Yeah, nothing's changed. Engagement still hasn't moved anywhere, and we're still behind pre-Pandemic levels.”

So this whole idea of listening to employees and finding out what really is going on and what's needed, I mean, is it working or are we just paying lip service to it? I mean, what are you seeing, Jo?

00:17:57 - Jo Coxhill

First of all, when I started saying I'm going to do employee listening, there wasn't really much talk about it at all. And it has kind of boomed a bit in the last, you know, kind of eight months or so, hasn't it?

00:18:08 - Andy Goram


00:18:08 - Jo Coxhill

And I think, you know, that's good. And we can definitely kind of thank a few people for putting it on the agenda. And that's good because I think that's where it'll start getting momentum. I think that there are certain companies and leaders that value the employee voice, and that's where it comes into its own.

So when I go and talk to leaders or whatever, and they're like, yes, you know, employees are really important to us. They're front and centre. They're really valued. That's when the listening exercises, like, you know, propel the achievement and success and the engagement and so on. But there are also a lot of other companies that just aren't there culturally. You know, they're very much more stuck in this parent-child kind of relationship and, you know, very much in the mindset that leaders have got to know everything and they've got to tell them what's happening and that sort of stuff. And so I guess the beauty for me as a freelancer is that I can choose who I want to work with or that the leaders choose me because they know that they need to do it. So it's a really easy conversation, and I'm not going to go knocking on the door of the companies that kind of don't prioritize that or see the value in it. So I guess that's the first thing.

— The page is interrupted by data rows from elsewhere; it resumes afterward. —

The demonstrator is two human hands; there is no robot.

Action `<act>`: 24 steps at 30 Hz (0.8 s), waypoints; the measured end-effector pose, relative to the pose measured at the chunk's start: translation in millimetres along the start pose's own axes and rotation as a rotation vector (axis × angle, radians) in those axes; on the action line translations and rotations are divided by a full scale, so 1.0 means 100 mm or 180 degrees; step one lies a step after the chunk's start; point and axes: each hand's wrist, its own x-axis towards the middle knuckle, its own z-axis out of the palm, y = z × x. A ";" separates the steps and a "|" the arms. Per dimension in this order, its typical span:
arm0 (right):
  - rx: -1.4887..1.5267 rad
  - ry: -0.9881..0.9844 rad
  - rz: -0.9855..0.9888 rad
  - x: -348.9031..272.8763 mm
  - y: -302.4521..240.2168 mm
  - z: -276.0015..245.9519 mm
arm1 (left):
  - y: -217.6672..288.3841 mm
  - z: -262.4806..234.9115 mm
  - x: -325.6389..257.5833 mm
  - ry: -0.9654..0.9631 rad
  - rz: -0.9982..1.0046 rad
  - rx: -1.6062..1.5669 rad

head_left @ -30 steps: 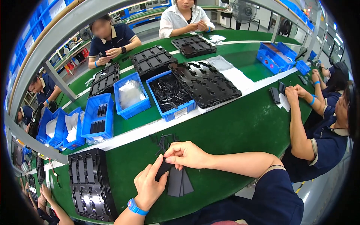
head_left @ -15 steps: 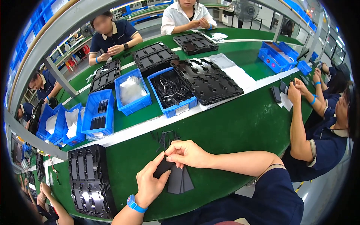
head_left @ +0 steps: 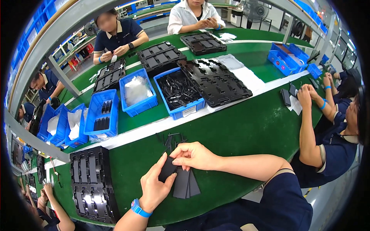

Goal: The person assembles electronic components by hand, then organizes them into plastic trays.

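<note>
My left hand (head_left: 154, 184) grips a flat black rectangular plate (head_left: 166, 169) by its edges, between thumb and fingers. At the plate's upper right corner, my right hand (head_left: 194, 156) is closed in a pinch; whatever its fingertips hold is too small to make out. Several similar black plates (head_left: 185, 187) lie fanned on the green tabletop (head_left: 246, 134), just right of the left hand and below the right. Beyond the hands, small thin black strips (head_left: 171, 139) are scattered, partly hidden by the right hand.
To the left stands a stack of black moulded trays (head_left: 92, 184). Past the white strip are a blue bin of black parts (head_left: 189, 111), a blue bin with clear bags (head_left: 133, 111) and black trays (head_left: 216, 82). Co-workers sit across and at right, where a person's arm (head_left: 308, 127) rests.
The plate in my left hand now shows more of its face, and my right fingers have shifted slightly at its corner. The whole view has moved a little.
</note>
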 end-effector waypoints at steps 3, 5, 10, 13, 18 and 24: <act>-0.0084 0.0048 0.0042 0.01 0.00 -0.01 | 0.03 0.01 0.02 -0.0004 0.0104 0.0042; -0.0026 0.0038 0.0063 0.00 -0.02 -0.02 | 0.04 0.00 0.04 -0.0015 0.0158 0.0092; 0.0131 -0.0017 0.0061 -0.01 0.01 -0.01 | 0.03 -0.03 0.04 0.0033 0.0375 0.0237; 0.0131 -0.0046 0.0002 -0.01 0.01 -0.01 | 0.07 -0.06 0.03 -0.0227 -0.0024 0.0246; -0.0064 -0.0064 -0.0006 0.01 0.01 -0.03 | 0.07 -0.04 0.03 -0.0041 0.0114 0.0434; -0.0271 -0.0014 -0.0084 0.01 -0.03 -0.04 | 0.00 -0.01 0.03 0.0135 0.0478 0.0578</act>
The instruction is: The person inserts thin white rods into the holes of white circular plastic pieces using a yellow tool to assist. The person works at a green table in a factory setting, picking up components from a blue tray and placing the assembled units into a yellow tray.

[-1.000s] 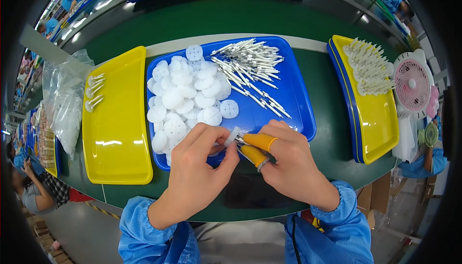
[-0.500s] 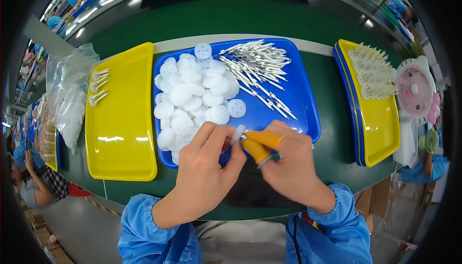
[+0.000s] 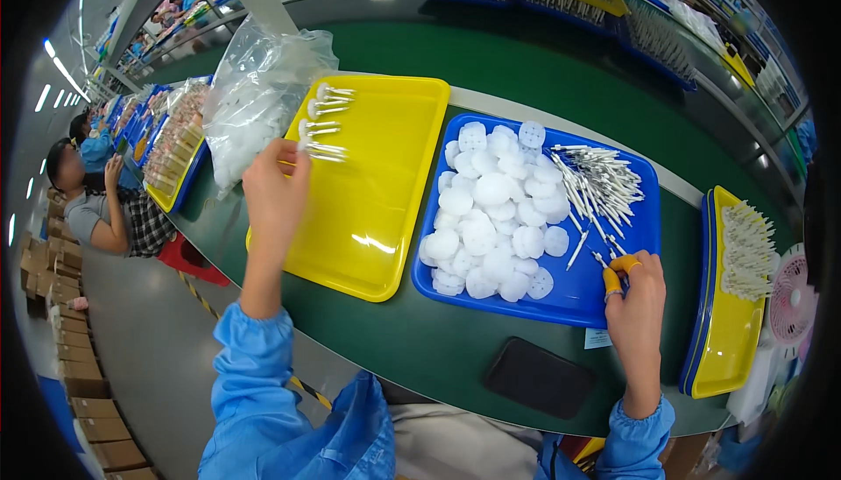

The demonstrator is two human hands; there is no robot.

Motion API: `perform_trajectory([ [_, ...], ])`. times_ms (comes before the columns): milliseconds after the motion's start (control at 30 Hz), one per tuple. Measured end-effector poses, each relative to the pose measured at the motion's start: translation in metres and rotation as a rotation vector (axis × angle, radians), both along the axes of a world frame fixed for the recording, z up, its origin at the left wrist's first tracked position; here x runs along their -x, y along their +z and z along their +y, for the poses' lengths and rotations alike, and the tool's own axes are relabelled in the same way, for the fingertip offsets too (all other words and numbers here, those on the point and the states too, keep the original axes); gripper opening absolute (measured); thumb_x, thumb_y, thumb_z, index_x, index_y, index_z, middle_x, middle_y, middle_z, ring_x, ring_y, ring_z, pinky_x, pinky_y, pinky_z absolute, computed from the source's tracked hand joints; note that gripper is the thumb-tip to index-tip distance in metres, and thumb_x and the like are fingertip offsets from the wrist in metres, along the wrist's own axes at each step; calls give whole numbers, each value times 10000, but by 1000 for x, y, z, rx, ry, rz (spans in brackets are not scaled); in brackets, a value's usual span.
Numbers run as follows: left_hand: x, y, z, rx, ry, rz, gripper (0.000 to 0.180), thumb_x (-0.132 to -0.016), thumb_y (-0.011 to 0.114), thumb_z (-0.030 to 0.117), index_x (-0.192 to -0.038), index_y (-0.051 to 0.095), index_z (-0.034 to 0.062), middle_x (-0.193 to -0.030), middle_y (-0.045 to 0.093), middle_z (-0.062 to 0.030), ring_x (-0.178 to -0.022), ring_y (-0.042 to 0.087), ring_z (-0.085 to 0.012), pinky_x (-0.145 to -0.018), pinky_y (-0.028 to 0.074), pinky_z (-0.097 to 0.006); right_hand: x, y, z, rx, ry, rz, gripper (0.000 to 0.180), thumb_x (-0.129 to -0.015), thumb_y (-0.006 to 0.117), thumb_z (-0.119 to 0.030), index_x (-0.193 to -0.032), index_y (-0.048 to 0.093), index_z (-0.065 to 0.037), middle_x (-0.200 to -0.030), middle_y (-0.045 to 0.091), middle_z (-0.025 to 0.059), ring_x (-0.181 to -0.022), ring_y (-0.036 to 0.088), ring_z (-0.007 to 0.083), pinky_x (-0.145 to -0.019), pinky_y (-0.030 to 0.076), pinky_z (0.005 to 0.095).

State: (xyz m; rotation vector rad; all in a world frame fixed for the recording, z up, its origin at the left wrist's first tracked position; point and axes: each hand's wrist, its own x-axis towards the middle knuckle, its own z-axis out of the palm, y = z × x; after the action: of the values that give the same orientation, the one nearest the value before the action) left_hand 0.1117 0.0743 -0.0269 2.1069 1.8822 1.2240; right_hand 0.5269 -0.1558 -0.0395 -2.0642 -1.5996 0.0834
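The left hand (image 3: 273, 184) sets a finished stick — fingers pinched on it — on the yellow tray (image 3: 385, 217) beside a few others; the right hand (image 3: 635, 300), fingers closed, pinches a white stick (image 3: 604, 261) in the blue tray (image 3: 578, 292), where many white discs (image 3: 491, 226) remain.

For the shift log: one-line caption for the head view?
Left hand sets an assembled piece on the yellow tray; right hand reaches a stick in the blue tray.

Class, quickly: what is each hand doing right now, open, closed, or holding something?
Left hand: fingers closed on an assembled white piece at the yellow tray.
Right hand: pinched on a thin white stick over the blue tray.
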Motion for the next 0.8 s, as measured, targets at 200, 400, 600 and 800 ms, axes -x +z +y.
perform_trajectory([
  [200,39,-26,54,74,50,112,218,-962,773,168,-999,765,-47,-900,793,-219,-793,781,-375,-767,607,-445,4,7,-4,31,-84,77,263,-777,717,155,-1031,727,88,-931,662,201,-825,624,365,-743,517,464],
  [400,39,-37,59,96,86,188,263,-966,791,208,-1069,739,-29,-952,783,-216,-879,761,-412,-804,593,-492,3,-4,-6,-82,-79,253,334,-835,725,145,-1164,761,104,-899,651,199,-724,624,313,-645,498,416],
  [600,-8,-3,12,-16,-9,163,301,-979,804,211,-1178,723,-1,-1014,739,-174,-868,727,-334,-782,580,-435,2,8,-8,-27,35,230,346,-870,693,137,-1210,752,118,-900,611,202,-711,612,339,-641,472,444],
  [800,-127,36,-70,44,-620,95,236,-948,836,163,-1108,761,6,-1027,733,-169,-881,713,-343,-779,583,-426,2,6,-10,-49,98,214,308,-900,718,58,-1202,769,89,-935,647,217,-868,648,412,-767,511,485],
])
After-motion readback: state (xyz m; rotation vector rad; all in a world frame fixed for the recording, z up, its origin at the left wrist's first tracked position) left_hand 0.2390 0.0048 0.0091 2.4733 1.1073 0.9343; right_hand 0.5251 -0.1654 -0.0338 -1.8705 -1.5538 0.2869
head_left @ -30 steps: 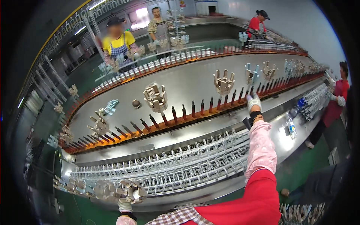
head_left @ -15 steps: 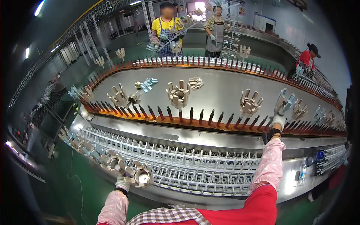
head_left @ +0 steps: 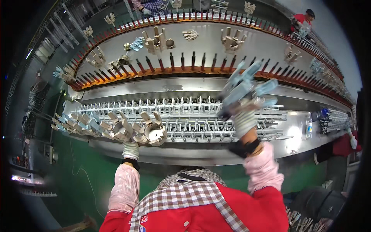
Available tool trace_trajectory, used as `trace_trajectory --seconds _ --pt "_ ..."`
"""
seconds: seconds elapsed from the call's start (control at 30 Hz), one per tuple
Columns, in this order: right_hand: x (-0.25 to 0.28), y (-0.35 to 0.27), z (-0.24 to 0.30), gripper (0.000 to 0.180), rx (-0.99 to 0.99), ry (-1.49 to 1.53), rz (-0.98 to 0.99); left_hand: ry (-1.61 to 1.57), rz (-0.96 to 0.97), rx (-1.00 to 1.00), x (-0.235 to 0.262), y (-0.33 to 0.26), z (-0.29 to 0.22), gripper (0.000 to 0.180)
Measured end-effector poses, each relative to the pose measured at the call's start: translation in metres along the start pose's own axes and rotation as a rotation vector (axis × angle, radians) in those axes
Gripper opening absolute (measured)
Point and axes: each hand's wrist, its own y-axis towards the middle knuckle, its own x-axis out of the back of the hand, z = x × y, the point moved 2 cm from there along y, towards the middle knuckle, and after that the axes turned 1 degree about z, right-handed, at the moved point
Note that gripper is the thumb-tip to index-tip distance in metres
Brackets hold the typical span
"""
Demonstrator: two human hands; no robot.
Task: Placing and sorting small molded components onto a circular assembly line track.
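My left hand (head_left: 130, 150), gloved, curled under right end of row of beige and pale-blue pronged holders (head_left: 118, 129); fingertips hidden behind it. My right hand (head_left: 244, 121), gloved and blurred, grips light-blue pronged holder (head_left: 239, 92), prongs pointing away from me, above metal hook racks (head_left: 189, 125); can't tell exact finger placement. Racks lie lengthwise on steel desk (head_left: 297, 130). Beyond: dark upright spindles (head_left: 193, 60).

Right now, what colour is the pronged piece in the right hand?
Light blue prongs, somewhat blurred; best in head view.
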Motion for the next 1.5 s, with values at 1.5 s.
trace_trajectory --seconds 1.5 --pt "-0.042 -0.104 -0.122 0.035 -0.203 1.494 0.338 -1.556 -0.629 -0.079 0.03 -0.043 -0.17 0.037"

It will gain traction as we do start to share the stories of the successes of, you know, when we do do the listening, you always see in the news all the horror stories, don't you? You know, like the forced mandates to return to office as an example or, you know, kind of, you know, the high rates of stress in organisations. What we don't do enough of, and this is just like symptomatic of us as human beings, which does get my goat, is that we never celebrate successes. We never talk about the good things that happen in the world. And it's exactly the same in, you know, in, in businesses. Apart from people come and tell their case studies at industry events, we don't hear so much and we don't, you know, kind of celebrate all the good companies, and there are so many of them that are doing a really good job of employee listening, you know, putting their employees front and centre, you know, treating the employee experience just like the customer experience, you know, successfully implementing hybrid, having a really good approach to organisation, to wellbeing. So, you know, everyone's happy and engaged. We just don't hear enough about that, I don't think.

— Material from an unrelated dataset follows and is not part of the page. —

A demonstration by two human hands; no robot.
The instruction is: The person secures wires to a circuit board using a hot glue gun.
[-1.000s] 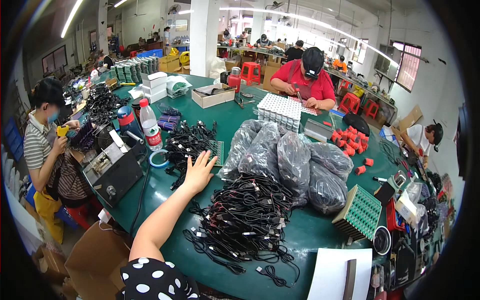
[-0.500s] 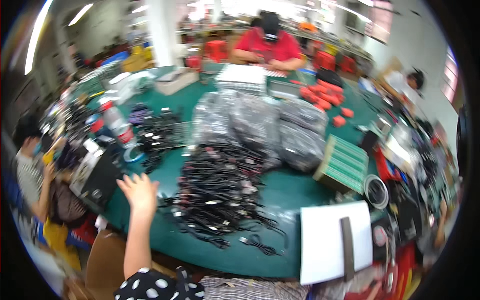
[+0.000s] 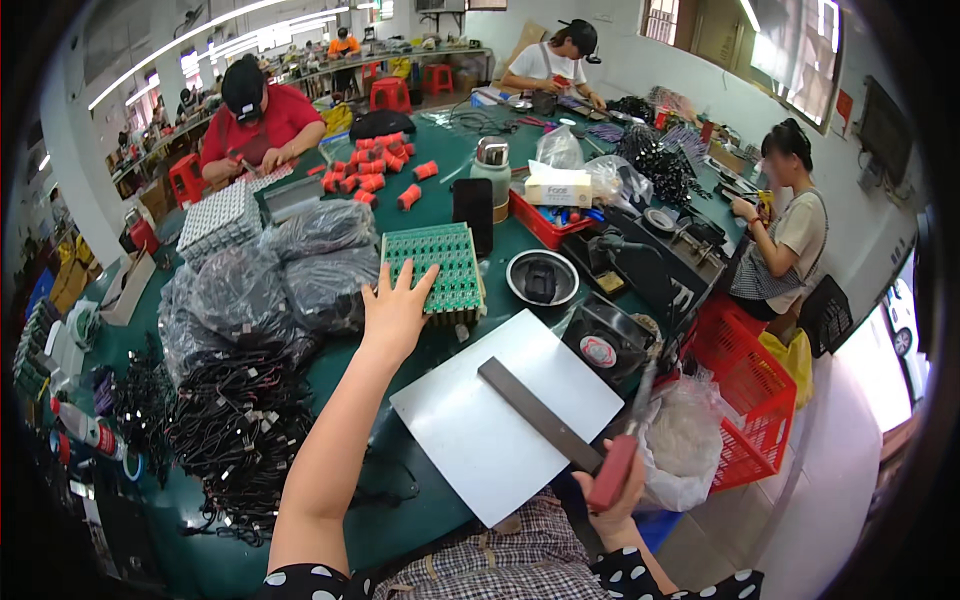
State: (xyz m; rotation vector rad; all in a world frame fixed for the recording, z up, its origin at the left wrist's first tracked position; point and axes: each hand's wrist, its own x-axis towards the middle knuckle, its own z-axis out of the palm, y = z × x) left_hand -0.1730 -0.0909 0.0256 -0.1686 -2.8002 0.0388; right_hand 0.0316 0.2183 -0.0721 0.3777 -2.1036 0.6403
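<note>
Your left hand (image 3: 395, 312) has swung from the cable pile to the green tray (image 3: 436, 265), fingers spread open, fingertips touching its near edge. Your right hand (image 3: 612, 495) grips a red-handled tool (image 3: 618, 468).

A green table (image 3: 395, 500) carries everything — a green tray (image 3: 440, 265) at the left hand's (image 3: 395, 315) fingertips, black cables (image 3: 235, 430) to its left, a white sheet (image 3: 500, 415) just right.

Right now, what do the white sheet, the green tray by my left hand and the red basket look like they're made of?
White sheet: matte, flat, probably paper or thin plastic.
Green tray: likely moulded plastic, with a grid of small cells.
Red basket: plastic, with a glossy open lattice wall.
</note>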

Hard To Find Great UK Examples Of Successful Culture Change

00:20:27 - Andy Goram

Listen, putting my content creator hat on, which is a really ill-fitting hat, let's be honest. Right? It's really hard to find really good examples of UK companies, particularly, UK companies that have implemented successful change, you know, turned around cultures, made the most of employee involvement, all these bits and pieces. And I know that there are great companies, great individuals, great organisations, fantastic movements happening out there, but it's pretty hard to find them.

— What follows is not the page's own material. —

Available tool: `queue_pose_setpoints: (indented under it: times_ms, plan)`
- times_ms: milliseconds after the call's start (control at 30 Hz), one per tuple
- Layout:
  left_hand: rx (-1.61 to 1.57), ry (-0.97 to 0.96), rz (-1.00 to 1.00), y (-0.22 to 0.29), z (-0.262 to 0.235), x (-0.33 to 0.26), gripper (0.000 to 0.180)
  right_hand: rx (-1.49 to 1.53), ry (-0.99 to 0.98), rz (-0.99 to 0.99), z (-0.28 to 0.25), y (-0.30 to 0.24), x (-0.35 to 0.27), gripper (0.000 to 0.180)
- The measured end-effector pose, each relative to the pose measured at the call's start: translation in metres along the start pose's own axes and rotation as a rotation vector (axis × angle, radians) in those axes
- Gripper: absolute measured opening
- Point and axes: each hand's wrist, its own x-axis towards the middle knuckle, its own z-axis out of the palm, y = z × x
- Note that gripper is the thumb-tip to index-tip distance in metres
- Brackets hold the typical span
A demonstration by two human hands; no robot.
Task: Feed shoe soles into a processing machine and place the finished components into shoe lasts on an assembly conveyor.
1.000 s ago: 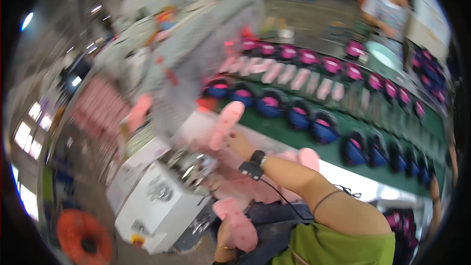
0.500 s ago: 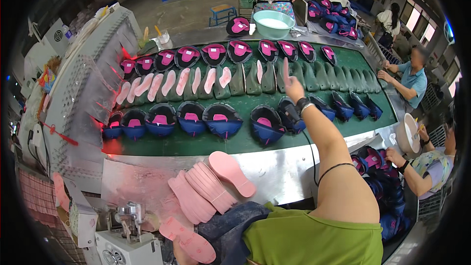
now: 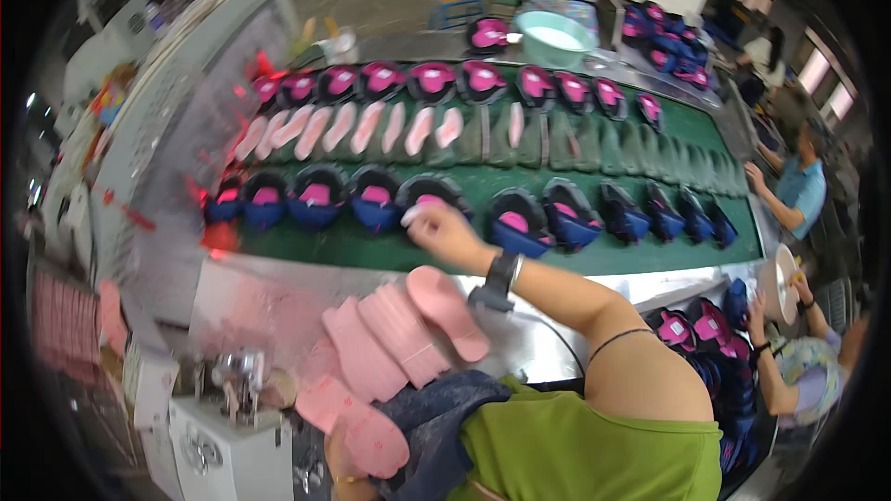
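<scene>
My right hand (image 3: 447, 234), smeared by motion, is over the near edge of the green belt, in front of a blue shoe upper (image 3: 434, 193) with a pink tongue. Its fingers look bent, but whether they hold anything is unclear. Low down, close to my lap, my left hand (image 3: 342, 453) grips pink insoles (image 3: 357, 427). A stack of pink insoles (image 3: 394, 329) lies on the metal ledge, with one more insole (image 3: 447, 314) leaning at its right. Across the belt's middle runs a row of dark green shoe lasts (image 3: 473, 137); several on the left carry pink insoles (image 3: 342, 127).
Shoe uppers (image 3: 432, 82) line the belt's far side too. A perforated metal housing (image 3: 176, 153) with red glow stands left. A white machine (image 3: 227, 450) is at lower left. Beyond the belt is a green basin (image 3: 557, 42). Co-workers stand at the far side and right; uppers (image 3: 710, 325) are piled right.
My right hand has drawn back from the row of lasts, toward the near left. The view has shifted, so the belt appears farther right. My left hand stays low with the insoles.
</scene>
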Motion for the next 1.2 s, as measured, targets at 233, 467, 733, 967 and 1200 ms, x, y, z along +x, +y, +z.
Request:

America, there's a lot of us stuff and people get a bit annoyed occasionally if, you know, if I talk about too many us examples or I have too many us people speaking on this podcast, but they’re more open, it seems to me at least, a bit more open about this stuff and not afraid to tell the stories. I would just like to pick up on what you said about the listening and the hypothesis that some organisations have, and maybe I’ll ask you a question about whether you see this as a potential pitfall or not. I think there’s quite a fine line between democracy and employee listening because I have a theory that some businesses do what you've said, that they'll listen but not do anything with it because it doesn't align to strategy and what have you, is that there's this preconception that when we listen, we have to do everything that someone then says.And that just doesn't really work in business. Listing doesn't mean,

Right. We now have to get massive consensus with everybody.”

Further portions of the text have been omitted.